Nontuberculous Mycobacterial Lung Disease: Diagnosis and Treatment.

Alizaman S. Sadigov1

1Respiratory (Internal) Medicine, Medical University of Baku, Baku, Azerbaijan

Nontuberculous mycobacteria (NTM) are ubiquitous organisms with a board spectrum of virulence that are responsible for opportunistic infections. Chronic lung infection, the most common complication, affects 94% of individuals infected with NTM1. Most common chronic lung infection related with NTM Mycobacterium avium complex (MAC) and this pathogen is responsible for 80% to 86% of lung infections, and M abscesses is associated with 6% to 13%2-4.

While NTM exposure is nearly universal, NTM disease is relatively rare. Thus, it is increasingly accepted that infection requires not only exposure to NTM but also some type of predisposition NTM lung disease occurs primarily in 2 groups of patients:

•Those with anatomic lung abnormalities that typically do not have a readily identified genetic basis (e.g, bronchiectasis, chronic obstructive pulmonary disease or pneumoconiosis, particularly silicosis)

•Those with immunologic or genetic disorders that predispose to bronchiectasis and or lung infections (e.g, cystic Fibrosis, primary ciliary dyskinesia, or alpha-1-antitrypsin deficiency)

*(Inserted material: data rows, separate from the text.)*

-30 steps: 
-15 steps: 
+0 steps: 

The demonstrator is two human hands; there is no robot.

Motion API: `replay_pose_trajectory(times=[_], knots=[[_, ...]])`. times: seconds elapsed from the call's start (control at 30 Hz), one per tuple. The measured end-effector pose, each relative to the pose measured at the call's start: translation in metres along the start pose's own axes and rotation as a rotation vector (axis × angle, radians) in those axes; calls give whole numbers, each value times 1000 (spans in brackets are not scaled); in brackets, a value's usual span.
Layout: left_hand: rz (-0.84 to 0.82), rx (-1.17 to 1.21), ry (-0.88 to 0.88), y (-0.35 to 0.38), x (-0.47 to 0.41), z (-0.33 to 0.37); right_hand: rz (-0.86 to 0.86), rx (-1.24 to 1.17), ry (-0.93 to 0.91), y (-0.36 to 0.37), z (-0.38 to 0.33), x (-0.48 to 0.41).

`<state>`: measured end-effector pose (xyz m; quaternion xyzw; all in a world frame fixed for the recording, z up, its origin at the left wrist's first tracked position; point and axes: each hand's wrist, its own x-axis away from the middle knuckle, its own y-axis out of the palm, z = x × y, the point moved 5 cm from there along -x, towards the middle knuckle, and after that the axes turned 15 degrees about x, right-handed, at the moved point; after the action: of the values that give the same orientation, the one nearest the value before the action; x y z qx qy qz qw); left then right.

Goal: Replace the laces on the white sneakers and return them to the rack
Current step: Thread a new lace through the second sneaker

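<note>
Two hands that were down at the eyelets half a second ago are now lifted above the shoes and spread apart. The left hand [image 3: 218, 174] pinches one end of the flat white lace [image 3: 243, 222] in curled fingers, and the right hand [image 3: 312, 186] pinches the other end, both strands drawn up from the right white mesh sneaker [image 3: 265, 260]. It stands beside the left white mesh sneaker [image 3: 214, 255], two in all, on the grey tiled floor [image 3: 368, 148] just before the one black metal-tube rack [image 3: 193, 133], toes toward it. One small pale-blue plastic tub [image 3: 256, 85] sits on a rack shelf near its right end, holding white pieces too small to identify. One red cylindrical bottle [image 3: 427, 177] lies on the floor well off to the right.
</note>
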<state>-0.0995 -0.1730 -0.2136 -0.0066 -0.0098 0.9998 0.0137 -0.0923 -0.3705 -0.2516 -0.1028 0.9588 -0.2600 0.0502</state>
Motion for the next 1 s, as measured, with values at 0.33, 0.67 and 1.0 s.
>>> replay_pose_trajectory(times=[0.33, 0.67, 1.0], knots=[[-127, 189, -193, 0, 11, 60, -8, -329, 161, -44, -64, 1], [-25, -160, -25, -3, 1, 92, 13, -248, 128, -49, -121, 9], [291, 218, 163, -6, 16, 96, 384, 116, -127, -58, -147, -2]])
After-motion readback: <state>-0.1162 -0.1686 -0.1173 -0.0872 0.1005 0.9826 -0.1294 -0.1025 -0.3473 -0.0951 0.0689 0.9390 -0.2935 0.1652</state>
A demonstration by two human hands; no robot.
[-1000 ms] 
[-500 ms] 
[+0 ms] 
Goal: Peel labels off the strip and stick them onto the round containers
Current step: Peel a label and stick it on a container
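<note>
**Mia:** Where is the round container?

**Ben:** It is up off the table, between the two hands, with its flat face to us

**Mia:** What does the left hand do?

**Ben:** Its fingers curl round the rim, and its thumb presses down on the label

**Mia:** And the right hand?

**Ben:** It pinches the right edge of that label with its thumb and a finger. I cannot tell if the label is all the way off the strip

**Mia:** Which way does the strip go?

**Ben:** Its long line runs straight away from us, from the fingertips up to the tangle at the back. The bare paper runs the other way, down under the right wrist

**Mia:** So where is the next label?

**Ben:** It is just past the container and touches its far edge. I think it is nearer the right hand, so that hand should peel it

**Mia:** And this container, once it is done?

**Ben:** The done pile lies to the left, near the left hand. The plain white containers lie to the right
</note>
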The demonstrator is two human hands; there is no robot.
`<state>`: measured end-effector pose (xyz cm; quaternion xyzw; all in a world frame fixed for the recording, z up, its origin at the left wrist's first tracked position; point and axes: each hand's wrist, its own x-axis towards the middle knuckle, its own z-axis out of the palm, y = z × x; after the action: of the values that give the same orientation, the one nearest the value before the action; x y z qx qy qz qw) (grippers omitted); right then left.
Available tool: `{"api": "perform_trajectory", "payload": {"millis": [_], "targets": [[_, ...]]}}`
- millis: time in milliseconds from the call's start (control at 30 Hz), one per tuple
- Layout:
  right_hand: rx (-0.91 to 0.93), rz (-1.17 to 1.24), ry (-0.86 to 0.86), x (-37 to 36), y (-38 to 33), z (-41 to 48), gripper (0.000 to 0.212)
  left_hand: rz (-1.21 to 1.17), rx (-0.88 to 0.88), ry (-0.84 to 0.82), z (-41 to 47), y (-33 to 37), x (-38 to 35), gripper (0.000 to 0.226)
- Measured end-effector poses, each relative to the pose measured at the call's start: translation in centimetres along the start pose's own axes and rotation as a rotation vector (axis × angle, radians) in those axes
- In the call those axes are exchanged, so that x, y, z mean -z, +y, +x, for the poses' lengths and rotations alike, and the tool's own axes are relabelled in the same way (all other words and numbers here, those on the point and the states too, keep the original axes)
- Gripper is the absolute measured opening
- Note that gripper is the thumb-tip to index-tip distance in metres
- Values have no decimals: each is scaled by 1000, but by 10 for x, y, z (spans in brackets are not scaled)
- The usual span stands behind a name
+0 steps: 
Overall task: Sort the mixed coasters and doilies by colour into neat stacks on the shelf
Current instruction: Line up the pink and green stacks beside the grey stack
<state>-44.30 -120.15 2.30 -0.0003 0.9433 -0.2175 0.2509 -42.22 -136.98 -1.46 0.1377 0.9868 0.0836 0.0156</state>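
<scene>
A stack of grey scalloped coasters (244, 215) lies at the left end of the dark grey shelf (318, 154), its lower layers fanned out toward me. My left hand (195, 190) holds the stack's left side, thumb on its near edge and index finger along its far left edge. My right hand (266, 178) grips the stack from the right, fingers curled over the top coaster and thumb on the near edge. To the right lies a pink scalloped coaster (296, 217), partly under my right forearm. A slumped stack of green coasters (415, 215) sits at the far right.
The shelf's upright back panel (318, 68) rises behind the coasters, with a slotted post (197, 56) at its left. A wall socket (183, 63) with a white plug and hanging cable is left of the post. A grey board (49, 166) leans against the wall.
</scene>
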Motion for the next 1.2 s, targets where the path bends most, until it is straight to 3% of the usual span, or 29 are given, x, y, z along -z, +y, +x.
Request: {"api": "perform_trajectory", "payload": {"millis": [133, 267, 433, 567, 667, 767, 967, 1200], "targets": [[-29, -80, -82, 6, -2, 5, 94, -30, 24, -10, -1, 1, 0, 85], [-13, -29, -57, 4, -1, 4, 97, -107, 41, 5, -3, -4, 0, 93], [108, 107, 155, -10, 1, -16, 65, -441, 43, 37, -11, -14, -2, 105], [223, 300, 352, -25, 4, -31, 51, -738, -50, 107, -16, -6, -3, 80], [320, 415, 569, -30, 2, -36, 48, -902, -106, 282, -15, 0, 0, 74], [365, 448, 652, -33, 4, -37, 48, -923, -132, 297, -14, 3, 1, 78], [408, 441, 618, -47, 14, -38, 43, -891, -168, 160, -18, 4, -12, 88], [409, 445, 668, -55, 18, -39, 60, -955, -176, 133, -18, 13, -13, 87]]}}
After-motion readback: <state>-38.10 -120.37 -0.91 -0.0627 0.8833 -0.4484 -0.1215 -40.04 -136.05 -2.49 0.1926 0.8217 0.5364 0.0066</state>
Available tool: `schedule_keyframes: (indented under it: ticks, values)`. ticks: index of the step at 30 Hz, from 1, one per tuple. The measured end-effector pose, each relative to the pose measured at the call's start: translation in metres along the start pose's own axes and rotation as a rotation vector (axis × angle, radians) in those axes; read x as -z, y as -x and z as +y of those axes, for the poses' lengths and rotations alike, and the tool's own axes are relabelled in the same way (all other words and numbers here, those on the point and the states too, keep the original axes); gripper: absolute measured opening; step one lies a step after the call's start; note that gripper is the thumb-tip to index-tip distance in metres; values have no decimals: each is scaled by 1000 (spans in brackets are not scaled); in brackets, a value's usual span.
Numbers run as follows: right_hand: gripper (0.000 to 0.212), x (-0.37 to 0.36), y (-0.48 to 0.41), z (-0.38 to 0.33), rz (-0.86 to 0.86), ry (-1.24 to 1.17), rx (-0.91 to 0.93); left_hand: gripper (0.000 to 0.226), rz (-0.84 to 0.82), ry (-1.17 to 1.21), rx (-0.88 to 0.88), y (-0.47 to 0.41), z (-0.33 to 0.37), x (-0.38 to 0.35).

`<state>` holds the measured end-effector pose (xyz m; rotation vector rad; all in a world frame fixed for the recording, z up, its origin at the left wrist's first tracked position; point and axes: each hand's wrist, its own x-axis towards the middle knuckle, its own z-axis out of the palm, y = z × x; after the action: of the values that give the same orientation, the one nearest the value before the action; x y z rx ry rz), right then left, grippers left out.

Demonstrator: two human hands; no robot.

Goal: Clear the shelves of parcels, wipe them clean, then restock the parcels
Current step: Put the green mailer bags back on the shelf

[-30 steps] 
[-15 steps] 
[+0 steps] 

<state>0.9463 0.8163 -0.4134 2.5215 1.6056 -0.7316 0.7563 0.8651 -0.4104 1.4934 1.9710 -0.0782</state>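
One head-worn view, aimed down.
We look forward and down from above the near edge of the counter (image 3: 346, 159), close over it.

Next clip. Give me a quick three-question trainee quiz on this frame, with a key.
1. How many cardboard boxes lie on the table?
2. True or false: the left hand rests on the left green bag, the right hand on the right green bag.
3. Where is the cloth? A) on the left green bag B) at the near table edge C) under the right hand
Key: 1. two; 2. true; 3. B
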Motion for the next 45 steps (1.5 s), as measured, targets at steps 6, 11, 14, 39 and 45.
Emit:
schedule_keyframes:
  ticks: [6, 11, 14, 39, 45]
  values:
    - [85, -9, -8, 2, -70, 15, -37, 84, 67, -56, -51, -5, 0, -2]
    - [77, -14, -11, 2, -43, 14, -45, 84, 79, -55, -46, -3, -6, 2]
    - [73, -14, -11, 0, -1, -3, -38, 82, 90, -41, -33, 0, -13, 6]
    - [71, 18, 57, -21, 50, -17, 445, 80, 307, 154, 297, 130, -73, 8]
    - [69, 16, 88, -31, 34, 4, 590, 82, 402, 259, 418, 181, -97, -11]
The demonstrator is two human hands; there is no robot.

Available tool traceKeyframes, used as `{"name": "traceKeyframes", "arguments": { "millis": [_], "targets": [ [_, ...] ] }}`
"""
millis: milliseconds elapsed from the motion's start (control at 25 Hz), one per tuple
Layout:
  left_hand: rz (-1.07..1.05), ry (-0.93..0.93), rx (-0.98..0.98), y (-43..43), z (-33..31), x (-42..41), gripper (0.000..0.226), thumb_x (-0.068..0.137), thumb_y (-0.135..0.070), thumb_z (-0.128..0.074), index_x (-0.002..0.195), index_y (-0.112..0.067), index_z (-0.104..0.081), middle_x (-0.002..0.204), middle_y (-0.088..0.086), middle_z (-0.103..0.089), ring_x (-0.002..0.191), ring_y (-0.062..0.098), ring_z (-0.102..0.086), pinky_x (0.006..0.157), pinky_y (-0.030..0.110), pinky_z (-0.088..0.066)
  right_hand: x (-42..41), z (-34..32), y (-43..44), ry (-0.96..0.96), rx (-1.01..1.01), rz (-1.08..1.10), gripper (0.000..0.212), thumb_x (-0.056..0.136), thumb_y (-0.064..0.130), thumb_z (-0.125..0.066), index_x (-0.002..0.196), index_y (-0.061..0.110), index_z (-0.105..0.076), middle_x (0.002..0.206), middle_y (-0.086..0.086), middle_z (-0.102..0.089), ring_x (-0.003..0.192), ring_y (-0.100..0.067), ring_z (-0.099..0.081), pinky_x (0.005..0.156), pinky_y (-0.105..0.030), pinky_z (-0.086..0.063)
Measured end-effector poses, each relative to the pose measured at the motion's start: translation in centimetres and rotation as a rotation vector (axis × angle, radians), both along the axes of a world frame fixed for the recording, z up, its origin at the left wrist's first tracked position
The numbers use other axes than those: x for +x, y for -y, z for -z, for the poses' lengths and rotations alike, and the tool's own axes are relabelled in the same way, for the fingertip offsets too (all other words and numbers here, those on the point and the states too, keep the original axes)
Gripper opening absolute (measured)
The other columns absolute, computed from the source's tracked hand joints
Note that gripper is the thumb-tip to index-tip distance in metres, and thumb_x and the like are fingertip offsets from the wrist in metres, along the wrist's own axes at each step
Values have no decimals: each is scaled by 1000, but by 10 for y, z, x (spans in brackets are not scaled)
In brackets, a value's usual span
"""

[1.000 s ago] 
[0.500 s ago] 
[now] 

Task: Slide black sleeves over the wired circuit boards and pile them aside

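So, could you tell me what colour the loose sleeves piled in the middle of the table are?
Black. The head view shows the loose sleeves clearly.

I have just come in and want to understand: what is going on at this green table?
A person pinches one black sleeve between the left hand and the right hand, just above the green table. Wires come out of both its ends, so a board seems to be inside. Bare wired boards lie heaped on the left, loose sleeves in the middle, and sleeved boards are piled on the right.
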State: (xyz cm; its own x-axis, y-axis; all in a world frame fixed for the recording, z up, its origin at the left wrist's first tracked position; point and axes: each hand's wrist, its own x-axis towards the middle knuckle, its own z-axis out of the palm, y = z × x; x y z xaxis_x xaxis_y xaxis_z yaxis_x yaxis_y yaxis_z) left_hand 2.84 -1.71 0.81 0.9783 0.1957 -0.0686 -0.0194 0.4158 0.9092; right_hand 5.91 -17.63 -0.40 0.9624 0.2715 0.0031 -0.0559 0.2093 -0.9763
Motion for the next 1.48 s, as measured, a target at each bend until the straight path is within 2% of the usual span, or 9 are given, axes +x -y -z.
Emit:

However, some patients with NTM lung disease have no overt lung or immunologic abnormalities. It is increasingly clear that bronchiectasis and NTM lung disease are closely related disorders5. A meta-analysis showed that the overall prevalence of NTM infection was 9,3,4 in patients with bronchiectasis6.

An additional risk factor for NTM disease is the use of tumor necrosis factor-α (TNF-α) blockers, which can be associated with severe, potentially fatal NTM lung disease4,7 and thus, patients should be evaluated for NTM disease before anti-TNF-α therapy is instituted, and these agents must be used with extreme caution in patients with established NTM disease8. There is also growing concern about corticosteroid use in NTM disease9.

There are two major patterns of NTM lung disease: the fibrocavitary and nodular bronchiectatic subtypes. The fibrocavity form of NTM lung disease has historically been described as affecting older men with underlying chronic obstructive pulmonary disease(COPD) and a history of smoking. It is characterized radiographically by cavities with areas of increased opacity, usually in the upper lobes10. Pleural thickening and volume loss by fibrosis with traction bronchiectasis are frequently observed. Unlike pulmonary tuberculosis, NTM lung disease tends to cause thin-walled cavities, often involving pleura without lymph node calcification, and no atelectasis11.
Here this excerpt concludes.